The few reports in which this pathway of regeneration has presumably been studied show a similar response (Goh et al., 1995) reported that some direct shoot regeneration occurred in the upper cut end of epicotyl segments of Citrus grandis on basal medium without added hormones. The number of multiple shoots induced by the present technique was approximately twice more than that obtained by Thomas and Michael (2007) for the monopodial orchid Rhyncho- stylis retusa (8.4 shoots per seedling) when it was cultured on agar solidified half-strength MS medium supplemented with 4.0 L M (2 mg L-1) TDZ. So far, as the effectiveness of TDZ over benzyladenine (BA) in the induction of multiple shoot is concerned, Sujatha and Kumari (2007) obtained a two-fold increase in average number of shoots by 4.5 μmo L-1 (2 mg L-1) TDZ over 4.4 μmo L-1 (2 mg L-1) BA on multiple shoot induction in Artemisia vulgaris in vitro but these results were in stem and nodal explants only. Vinocur et al. (2000) also reported the superiority of TDZ over BA on shoot regeneration of root explants of Populus tremula and found that TDZ had exerted a 10-fold increase in the number of regenerated shoots.

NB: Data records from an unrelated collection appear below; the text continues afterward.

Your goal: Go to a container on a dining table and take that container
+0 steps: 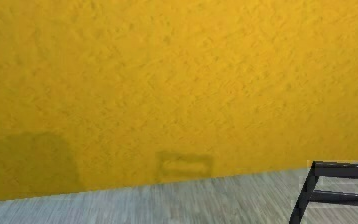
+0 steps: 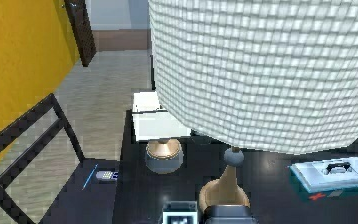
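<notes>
Arm side view: lampshade (image 2: 267, 70) above table (image 2: 279, 188)

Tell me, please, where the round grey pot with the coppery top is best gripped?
Probably the coppery top of the round grey pot, from the arm side view's left: it stands upright on the dark table, and the wooden lamp base crowds its right.

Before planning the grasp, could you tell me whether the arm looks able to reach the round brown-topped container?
Probably yes: the container stands on the dark table just beyond the arm's end, with bare tabletop between; the lamp base stands off to one side.
</notes>
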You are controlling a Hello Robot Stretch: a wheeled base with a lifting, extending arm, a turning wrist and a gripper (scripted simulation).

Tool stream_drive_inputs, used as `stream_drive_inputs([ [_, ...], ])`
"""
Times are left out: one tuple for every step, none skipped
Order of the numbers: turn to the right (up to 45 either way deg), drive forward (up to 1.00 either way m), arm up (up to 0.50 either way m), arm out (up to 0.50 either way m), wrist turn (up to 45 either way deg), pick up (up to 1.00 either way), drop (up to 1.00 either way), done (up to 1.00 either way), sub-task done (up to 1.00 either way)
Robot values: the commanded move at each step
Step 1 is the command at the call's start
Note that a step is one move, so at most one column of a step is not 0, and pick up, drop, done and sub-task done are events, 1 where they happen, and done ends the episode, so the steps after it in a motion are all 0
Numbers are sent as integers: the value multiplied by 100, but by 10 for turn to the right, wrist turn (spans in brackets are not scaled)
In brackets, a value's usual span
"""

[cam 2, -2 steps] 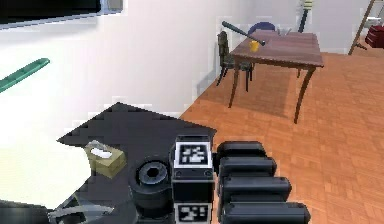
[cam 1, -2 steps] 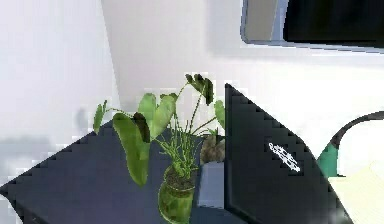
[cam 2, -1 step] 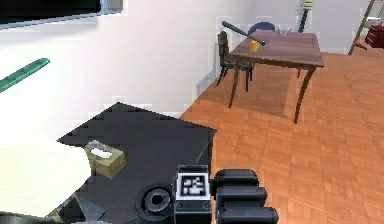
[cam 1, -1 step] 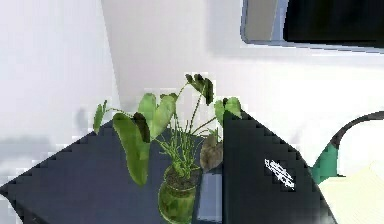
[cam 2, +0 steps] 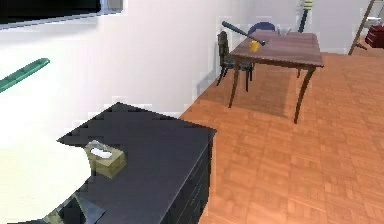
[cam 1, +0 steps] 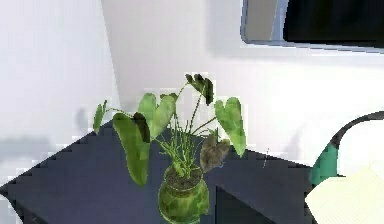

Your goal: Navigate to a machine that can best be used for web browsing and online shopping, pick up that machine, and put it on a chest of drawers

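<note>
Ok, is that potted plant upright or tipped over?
Upright: the pot stands on its base on the dark cabinet top, leaves rising above.

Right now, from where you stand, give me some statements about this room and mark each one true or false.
1. A leafy plant stands in a green vase on a dark surface. True.
2. The floor is grey carpet. False: it is reddish-brown wood boards.
3. A tissue box sits on the dark cabinet. True.
4. The far wooden table has no chair by it. False: a dark chair stands at its side.
</note>
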Motion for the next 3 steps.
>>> stream_drive_inputs([
  [0,0,0,0,0,0,100,0,0],
  [0,0,10,0,0,0,0,0,0],
  [0,0,0,-2,0,0,0,0,0],
])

Maximum percentage of root formation (Fig. 2) from cotyledonary nodal (98.7%) was observed on medium supplemented with NAA+AgNO3+Glutamine. This result is in agreement with the findings of Dhar et al. (2000) on Pittosporum napaulensis and Agrawal and Sardar (2006) on Cassia angustifolia, where IBA was found better than NAA and IAA to induce the formation of maximum number of roots. The promotion of rooting from callus by IBA has also been reported in many other plant species (Saritha et al., 2002; Soniya and Das, 2002; Soniya and Sujitha, 2006). The overall objective of the current study was to develop a system for the mass propagation and aseptic growth of A.vulgaris plantlets derived from intact seedling system can be a prolific tissue for the biochemical characterization of medicinally active components and for the selection and cloning of superior individual genotypes. Plants produced from de novo regeneration on excised tissues will be useful for crop improvement through genetic engineering and cell culture techniques. These potential use of amino acids in promoting regeneration in other plant species could be applied in commercial propagation of elite cultivars.

ACKNOWLEDGMENTS

I wish to thank anonymous reviewer for their comments on the manuscript and similarly I am highly grateful to Dr. B.D. Ranjitha Kumari, for her support and guidance to the work and manuscript.